Runner Havens (SR4, Fanpro print 2006)

Seattle's climate is classed as being in the climate of temperate rainforest and gets 200 centimeters of precipitation a year. It also lies under a near-constant smog, at least when there is no steep breeze from the sound. 1

Council Island is heavily forested and undeveloped. 2 Fort Lewis is likewise made up of "thousands of acres of undeveloped forest and hills" 3

Puyallup was covered in ash and lava and houses "boiling geysers in the Hell’s Kitchen lava fields". It also suffers under a "constant ash fall from Mount Rainier" and "more acid rain than any other district in Seattle." 4

Redmond's southeast is the site of the Trojan-Satsop meltdown of 2013. As a result, Beaver Lake and the surrounding area nicknamed Glow City are radioactively contaminated, though not as heavily as the SOX 5 (aka Luxembourg, Saarland, Alsace). This area is what OP identified, with the devil rat packs. However, this is also the area where groups of hippies have built the bio-domes that grow almost* organic food, filter usable water from the wastes and produce their own electricity. These are the "vegetation-covered bio-domes of the Plastic Jungles" 6

Renton, aside from suburban areas, has "large golf courses, private parks, and country clubs", with the associated plants: trimmed hedges, topiaries, carefully tended grass, and trees. 7

Snohomish is dominated by farmland and owned to a huge degree by different "agribusiness and aquaculture crops." As far as the eye can see, you'll see "high-yield genetically modified crops and herds of bio-enhanced livestock, while the Snohomish River and Sound are lined with aquafarms harvesting all manner of interesting seafoods." 8

Seattle Sprawl: Emerald Shadows (SR5)

The book repeats the basic climate, but adds that while they have more rain days than NYC, they have less precipitation overall. The Mountains to the east make Seattle a natural smog-trap. Rain happens generally in the morning and evening, alternating or joining with fog. Temperature is rarely above the "mid-thirties" and doesn't go below freezing temperature too often, the worst would be about 10 degrees below 0. This implies that the writer used degrees Celsius. In Fahrenheit that's 86 °F and 14 °F respectively. 9

The town is - in the all surrounding SSC (Salish-Shidhe Council) - surrounded by food production areas, mainly "a wide variety of fruit and grains", implying sprawling fields and orchards. While some agriculture happens inside the town, it is better described by "its greenery and temperate weather" 10

The rest of the town is depicted quite similar to the Runner Havens descriptions, at times, putting stress on where things are manmade. Or destroyed. Like Redmond:

Nothing thrives here. It’s infertile. Unproductive. Toxic. 11

Conclusion

OP is mistaken: Seattle's climate and vegetation actually has not changed a lot compared to 1990s Seattle, and not all of Seattle is an irradiated wasteland. In fact, that is only true for a small area of the Redmond Barrens called Glow City. The most drastically altered area is Puyallup, which gained areas where you can encounter ash flats, lava fields, and geysers.

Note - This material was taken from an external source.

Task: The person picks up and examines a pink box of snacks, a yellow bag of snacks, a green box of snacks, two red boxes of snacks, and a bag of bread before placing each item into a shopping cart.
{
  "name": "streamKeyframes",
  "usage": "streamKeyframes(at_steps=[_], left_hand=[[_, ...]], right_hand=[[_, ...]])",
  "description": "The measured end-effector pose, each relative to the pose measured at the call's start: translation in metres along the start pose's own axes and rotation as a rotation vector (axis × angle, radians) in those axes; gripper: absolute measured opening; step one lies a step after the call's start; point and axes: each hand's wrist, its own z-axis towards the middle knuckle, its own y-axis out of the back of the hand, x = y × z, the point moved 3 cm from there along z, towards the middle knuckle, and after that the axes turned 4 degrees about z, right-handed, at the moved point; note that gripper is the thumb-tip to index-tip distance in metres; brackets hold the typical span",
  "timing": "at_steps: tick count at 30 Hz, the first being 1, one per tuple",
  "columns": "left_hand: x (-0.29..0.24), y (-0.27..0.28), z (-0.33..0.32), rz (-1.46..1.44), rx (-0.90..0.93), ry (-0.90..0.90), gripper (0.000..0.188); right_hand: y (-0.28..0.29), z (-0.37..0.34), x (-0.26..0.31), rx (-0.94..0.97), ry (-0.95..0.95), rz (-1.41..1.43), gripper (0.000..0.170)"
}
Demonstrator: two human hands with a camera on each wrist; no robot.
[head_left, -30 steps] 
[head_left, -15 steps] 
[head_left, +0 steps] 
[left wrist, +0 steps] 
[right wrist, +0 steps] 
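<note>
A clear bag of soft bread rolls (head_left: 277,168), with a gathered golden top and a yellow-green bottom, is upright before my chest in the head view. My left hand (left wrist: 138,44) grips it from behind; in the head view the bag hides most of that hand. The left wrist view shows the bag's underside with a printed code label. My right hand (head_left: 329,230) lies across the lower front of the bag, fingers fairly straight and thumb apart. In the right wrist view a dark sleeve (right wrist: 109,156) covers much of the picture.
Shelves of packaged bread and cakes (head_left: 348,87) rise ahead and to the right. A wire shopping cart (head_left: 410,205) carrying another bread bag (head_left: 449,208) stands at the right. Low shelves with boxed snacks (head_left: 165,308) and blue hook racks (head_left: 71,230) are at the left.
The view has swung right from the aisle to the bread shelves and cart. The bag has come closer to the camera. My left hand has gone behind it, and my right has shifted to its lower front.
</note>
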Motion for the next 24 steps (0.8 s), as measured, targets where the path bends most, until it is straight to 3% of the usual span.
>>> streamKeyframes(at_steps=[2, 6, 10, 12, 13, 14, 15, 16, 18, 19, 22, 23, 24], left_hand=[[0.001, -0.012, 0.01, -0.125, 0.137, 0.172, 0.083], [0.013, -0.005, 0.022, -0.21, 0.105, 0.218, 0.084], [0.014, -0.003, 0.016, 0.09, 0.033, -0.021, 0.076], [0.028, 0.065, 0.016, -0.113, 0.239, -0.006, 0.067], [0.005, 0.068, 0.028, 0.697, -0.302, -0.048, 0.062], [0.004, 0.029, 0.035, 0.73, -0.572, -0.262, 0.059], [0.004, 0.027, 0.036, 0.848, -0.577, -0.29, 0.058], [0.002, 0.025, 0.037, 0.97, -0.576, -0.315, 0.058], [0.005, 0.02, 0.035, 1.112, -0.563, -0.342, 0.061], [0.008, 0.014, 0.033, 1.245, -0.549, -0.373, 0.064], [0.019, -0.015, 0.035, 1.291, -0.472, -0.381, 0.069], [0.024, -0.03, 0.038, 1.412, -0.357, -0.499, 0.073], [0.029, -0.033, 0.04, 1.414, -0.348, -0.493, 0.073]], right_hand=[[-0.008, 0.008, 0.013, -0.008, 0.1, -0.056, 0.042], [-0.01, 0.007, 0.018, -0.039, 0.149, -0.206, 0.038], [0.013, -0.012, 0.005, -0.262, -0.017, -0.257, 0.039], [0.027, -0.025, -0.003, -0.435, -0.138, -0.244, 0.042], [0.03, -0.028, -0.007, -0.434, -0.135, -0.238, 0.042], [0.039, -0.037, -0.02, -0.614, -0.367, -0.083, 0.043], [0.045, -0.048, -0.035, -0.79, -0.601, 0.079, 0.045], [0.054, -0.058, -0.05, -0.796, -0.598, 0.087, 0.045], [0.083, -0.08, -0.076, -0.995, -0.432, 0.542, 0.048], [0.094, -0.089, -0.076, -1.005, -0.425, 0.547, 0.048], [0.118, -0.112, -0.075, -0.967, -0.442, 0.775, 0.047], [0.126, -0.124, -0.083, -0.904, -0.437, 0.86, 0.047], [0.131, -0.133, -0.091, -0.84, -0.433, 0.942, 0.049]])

Glow City itself has a few snippets that can be found in sourcebooks from older edition books, but little to nothing about the vegetation there 12.

However, there is lot of paranormal fauna in Seattle: Corporations will secure their buildings with Awakened Ivy, Guardian Vines, GloMoss, and Haven Lily as parts of the active and passive defense against Magical intrusions 13.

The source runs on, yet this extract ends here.